Why Most Churches Aren't Growing


We need to exchange our short-term vision for one that looks to the horizon of eternity. When we do, our lives will make a significant impact for the kingdom, and our churches will thrive.

I’ve always thought the secret to church growth lies in small groups and helping people make meaningful connections. But something happened last year that radically shifted my perspective. I was speaking to a group of 14,000 church leaders in Brazil, and the passion the people carried was unlike anything I’d experienced. In a meeting afterward with the senior leaders, I discovered they had over 300,000 people in their church. Now that’s impressive, but what really struck me was the fact that sixteen years ago, they began with fewer than ten people meeting in a living room.

I proceeded to ask the obvious question, “How have you grown so quickly?” The senior pastor’s answer floored me. Without skipping a beat, he said, “We teach on eternal rewards and the Judgment Seat of Christ.” He continued, “I’ve been to America on numerous occasions, and I’ve noticed most of your people live with a 70-80 year vision. Your focus is on maximizing your life in the present. Our people live for eternity.”

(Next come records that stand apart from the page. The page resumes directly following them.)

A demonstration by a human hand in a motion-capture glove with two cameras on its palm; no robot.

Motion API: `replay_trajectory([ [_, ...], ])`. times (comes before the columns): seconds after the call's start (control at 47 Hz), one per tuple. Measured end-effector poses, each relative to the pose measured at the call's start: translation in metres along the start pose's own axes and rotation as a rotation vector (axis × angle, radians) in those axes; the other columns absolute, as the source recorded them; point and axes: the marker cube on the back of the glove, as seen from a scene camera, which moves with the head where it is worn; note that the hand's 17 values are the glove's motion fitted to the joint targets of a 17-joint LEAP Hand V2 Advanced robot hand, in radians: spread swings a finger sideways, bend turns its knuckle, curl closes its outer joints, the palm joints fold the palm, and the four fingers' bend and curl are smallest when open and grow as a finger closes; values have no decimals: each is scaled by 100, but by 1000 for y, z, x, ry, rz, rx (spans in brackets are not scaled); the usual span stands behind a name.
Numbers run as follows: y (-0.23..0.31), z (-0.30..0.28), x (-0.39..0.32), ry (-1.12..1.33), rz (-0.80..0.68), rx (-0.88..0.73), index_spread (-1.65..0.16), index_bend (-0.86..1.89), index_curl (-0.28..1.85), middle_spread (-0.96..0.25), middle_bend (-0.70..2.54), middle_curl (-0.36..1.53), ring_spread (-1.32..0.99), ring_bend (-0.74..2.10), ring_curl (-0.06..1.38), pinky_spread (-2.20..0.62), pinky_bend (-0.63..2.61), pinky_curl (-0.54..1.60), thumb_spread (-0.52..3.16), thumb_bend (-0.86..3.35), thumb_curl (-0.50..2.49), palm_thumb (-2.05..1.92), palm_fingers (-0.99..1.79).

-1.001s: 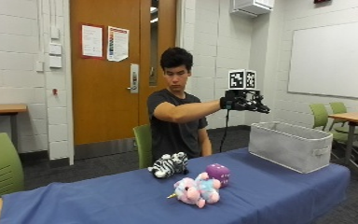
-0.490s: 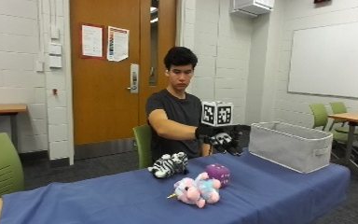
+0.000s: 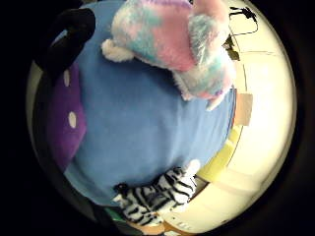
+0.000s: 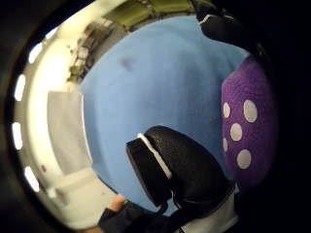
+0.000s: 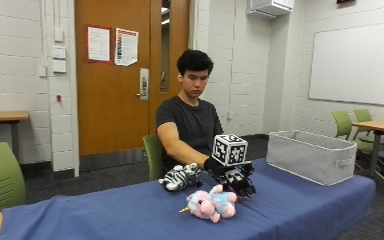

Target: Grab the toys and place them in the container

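We see the gloved right hand (image 5: 235,181) lowered onto the purple spotted toy (image 4: 248,131), fingers curling round it. The pink unicorn (image 5: 210,204) lies just beside the hand, the zebra (image 5: 181,177) near, and 1 grey container (image 5: 310,155) well apart.

No legible writing anywhere

We find two papers (image 5: 113,45) posted on the wooden door (image 5: 131,75) in the upper left of the outside view (one edged in red, one with coloured patches), but we cannot read a word on either. The whiteboard (image 5: 358,70) at the upper right shows us no writing, and we see no label or brand on the grey container (image 5: 312,156) or the plush toys (image 5: 208,203).
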Motion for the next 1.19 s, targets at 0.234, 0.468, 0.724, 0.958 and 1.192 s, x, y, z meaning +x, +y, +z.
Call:
replay_trajectory([
  [0.234,5,11,7,25,48,-46,-36,19,39,-16,10,25,-40,34,26,-19,77,40,115,-1,11,1,27],
  [0.468,16,10,9,-34,33,5,-36,1,25,-25,34,30,-49,72,37,-35,93,40,121,8,19,22,65],
  [0.724,18,6,8,-31,12,128,-36,22,25,-36,59,42,-48,90,45,-47,88,39,111,24,36,61,114],
  [0.958,9,-19,-9,-97,-55,133,-33,47,37,-35,85,53,-44,102,51,-49,79,40,89,27,50,68,140],
  [1.192,-2,-117,-73,-102,-128,229,-26,68,48,-32,95,57,-41,109,54,-48,83,44,67,30,59,66,131],
])
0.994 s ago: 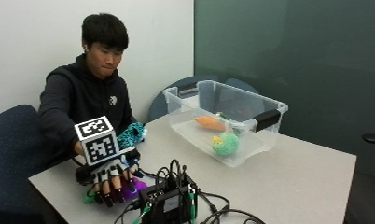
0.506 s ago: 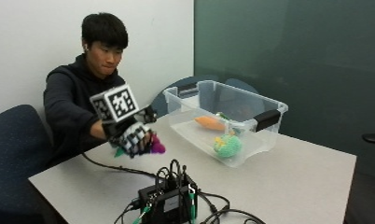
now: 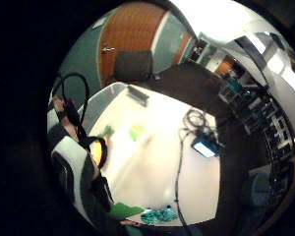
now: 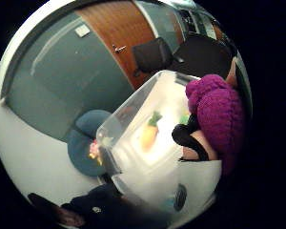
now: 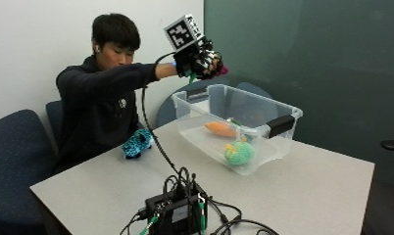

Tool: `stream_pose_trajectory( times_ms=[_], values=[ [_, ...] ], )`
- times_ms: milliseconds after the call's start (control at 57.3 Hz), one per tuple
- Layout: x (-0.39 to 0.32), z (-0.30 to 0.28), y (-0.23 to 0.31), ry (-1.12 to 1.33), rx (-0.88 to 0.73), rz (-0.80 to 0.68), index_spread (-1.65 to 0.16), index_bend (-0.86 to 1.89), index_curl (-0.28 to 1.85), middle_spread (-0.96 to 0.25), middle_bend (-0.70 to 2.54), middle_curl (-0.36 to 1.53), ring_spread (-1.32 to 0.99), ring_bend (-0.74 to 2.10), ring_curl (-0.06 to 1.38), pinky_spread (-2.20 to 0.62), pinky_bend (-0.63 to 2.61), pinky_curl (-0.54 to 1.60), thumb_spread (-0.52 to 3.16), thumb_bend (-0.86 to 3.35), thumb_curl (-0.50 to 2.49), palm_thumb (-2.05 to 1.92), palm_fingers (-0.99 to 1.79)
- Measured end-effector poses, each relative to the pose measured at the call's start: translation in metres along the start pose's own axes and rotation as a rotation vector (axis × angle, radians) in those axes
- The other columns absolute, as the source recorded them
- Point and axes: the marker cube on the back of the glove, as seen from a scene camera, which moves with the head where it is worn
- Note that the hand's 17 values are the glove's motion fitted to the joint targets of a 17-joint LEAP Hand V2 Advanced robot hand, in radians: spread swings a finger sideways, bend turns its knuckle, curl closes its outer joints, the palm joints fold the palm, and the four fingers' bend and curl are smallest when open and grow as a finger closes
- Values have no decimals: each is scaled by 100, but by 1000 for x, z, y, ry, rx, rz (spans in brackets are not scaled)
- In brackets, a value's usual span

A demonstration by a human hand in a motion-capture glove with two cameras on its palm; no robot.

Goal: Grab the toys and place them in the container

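Note:
My gloved right hand (image 5: 197, 61) is raised high, just above the left end of the clear plastic container (image 5: 262, 99). Its fingers are curled round a purple knitted toy (image 5: 219, 71), which fills one side of the thumb side palm view (image 4: 214, 109). In the container lie an orange carrot toy (image 5: 220, 129) and a green ball toy (image 5: 238, 152). The thumb side palm view looks down into the container (image 4: 133, 119) and shows the carrot toy (image 4: 150, 133). A teal spotted toy (image 5: 137, 143) lies on the table in front of the person, and the teal toy (image 3: 160, 215) also shows near the table edge.
A black box with a tangle of cables (image 5: 177, 210) sits at the table's near edge, and one cable runs up to the hand. Blue chairs stand behind the grey table (image 5: 301, 191). The person's bare hand is not in view.
The hand has lifted from the table beside the cable box, carrying the purple toy up and across to above the container's left end.

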Motion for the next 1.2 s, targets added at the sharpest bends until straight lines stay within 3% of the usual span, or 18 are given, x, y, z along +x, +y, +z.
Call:
stream_pose_trajectory(
  times_ms=[262, 296, 366, 419, 488, 576, 680, 802, 959, 1134, 1203],
  values=[
    [-32, 57, -4, 23, -162, 30, -16, 20, 19, -17, 95, 75, -24, 150, 55, -39, 121, 65, 111, 0, 67, 54, 91],
    [-30, 58, -3, 18, -193, 30, -17, 13, 19, -18, 87, 73, -25, 144, 54, -38, 119, 64, 119, -4, 62, 45, 72],
    [-25, 53, 2, -25, -235, 7, -17, 21, 25, -15, 62, 67, -24, 121, 51, -30, 114, 64, 121, -9, 53, 26, 1],
    [-14, 41, 5, -83, -240, 6, -17, 23, 26, -12, 52, 61, -21, 102, 43, -22, 109, 58, 122, -8, 49, 17, -14],
    [25, 17, 9, -207, -257, 38, -16, 21, 25, -10, 45, 56, -18, 90, 34, -14, 102, 50, 123, -5, 45, 11, -11],
    [46, -2, 37, -256, -295, -27, -17, 21, 28, -9, 40, 53, -15, 80, 29, -8, 94, 45, 124, -3, 42, 6, -9],
    [46, -9, 103, -109, -356, -166, -18, 21, 30, -7, 34, 50, -11, 66, 25, -3, 87, 42, 124, -3, 39, 2, -14],
    [74, -8, 172, -14, -428, -202, -19, 17, 32, -5, 25, 47, -6, 53, 21, 0, 82, 39, 124, -3, 36, -1, -15],
    [108, 27, 245, 77, -481, -164, -19, 14, 31, -3, 19, 44, -3, 42, 19, 2, 77, 37, 122, -4, 33, -4, -12],
    [103, 87, 322, 6, -621, -222, -20, 12, 29, -3, 19, 42, -1, 42, 19, 4, 76, 36, 119, -4, 31, -4, -6],
    [100, 107, 340, 11, -607, -251, -20, 10, 28, -3, 20, 42, -1, 47, 21, 4, 78, 36, 117, -5, 30, -5, -1]
  ],
)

When we live with an eternal perspective, everything changes.

Most Christians know that how we respond to the cross will determine where we will spend eternity. But far fewer understand that the way we live as believers now in this life will influence how we spend eternity.

Scripture is clear that not everything we do in this life will carry over into eternity. In 1 Corinthians 3:13-15, Paul warns us:

But on the judgment day, fire will reveal what kind of work each builder has done. The fire will show if a person’s work has any value. If the work survives, that builder will receive a reward. But if the work is burned up, the builder will suffer great loss. The builder will be saved, but like someone barely escaping through a wall of flames.

I for one don’t want my life’s work to be burned up in fire. I want to take the grace entrusted to me and build something of lasting value so I can receive an eternal reward. And I want that for you too. But to get there, we need to live with intentionality in the here and now. We need to trade our short term vision for one that looks to the horizon of eternity.

When we do, our lives will make a significant impact for the kingdom and our churches will thrive.